→ **Dataset content**
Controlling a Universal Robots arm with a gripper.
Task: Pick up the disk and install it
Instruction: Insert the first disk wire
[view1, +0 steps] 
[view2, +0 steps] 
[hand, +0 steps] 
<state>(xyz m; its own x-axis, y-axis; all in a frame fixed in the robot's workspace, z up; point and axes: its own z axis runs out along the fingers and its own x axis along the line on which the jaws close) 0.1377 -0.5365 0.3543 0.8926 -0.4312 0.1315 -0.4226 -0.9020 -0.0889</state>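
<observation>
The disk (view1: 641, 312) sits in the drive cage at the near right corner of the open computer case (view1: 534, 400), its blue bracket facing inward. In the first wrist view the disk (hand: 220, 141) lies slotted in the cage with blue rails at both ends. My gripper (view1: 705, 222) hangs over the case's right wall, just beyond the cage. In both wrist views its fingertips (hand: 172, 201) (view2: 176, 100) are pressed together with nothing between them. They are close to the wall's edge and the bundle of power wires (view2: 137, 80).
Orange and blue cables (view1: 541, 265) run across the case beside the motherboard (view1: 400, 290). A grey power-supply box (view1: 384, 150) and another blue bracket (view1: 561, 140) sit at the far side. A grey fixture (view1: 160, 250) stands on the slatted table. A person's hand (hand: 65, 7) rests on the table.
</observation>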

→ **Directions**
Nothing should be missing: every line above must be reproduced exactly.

→ **Exercise output**
Controlling a Universal Robots arm with a gripper.
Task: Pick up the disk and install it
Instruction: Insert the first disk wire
[view1, +0 steps] 
[view2, +0 steps] 
[hand, +0 steps] 
<state>(xyz m; its own x-axis, y-axis; all in a frame fixed in the robot's workspace, z up; point and axes: its own z axis runs out along the fingers and its own x axis along the line on which the jaws close) 0.1377 -0.5365 0.3543 0.8926 -0.4312 0.1315 -0.4226 -0.9020 -0.0889</state>
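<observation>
The disk (view1: 641, 312) sits in the drive cage at the near right corner of the open computer case (view1: 534, 400), its blue bracket facing inward. In the first wrist view the disk (hand: 220, 141) lies slotted in the cage with blue rails at both ends. My gripper (view1: 705, 222) hangs over the case's right wall, just beyond the cage. In both wrist views its fingertips (hand: 172, 201) (view2: 176, 100) are pressed together with nothing between them. They are close to the wall's edge and the bundle of power wires (view2: 137, 80).
Orange and blue cables (view1: 541, 265) run across the case beside the motherboard (view1: 400, 290). A grey power-supply box (view1: 384, 150) and another blue bracket (view1: 561, 140) sit at the far side. A grey fixture (view1: 160, 250) stands on the slatted table. A person's hand (hand: 65, 7) rests on the table.
</observation>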

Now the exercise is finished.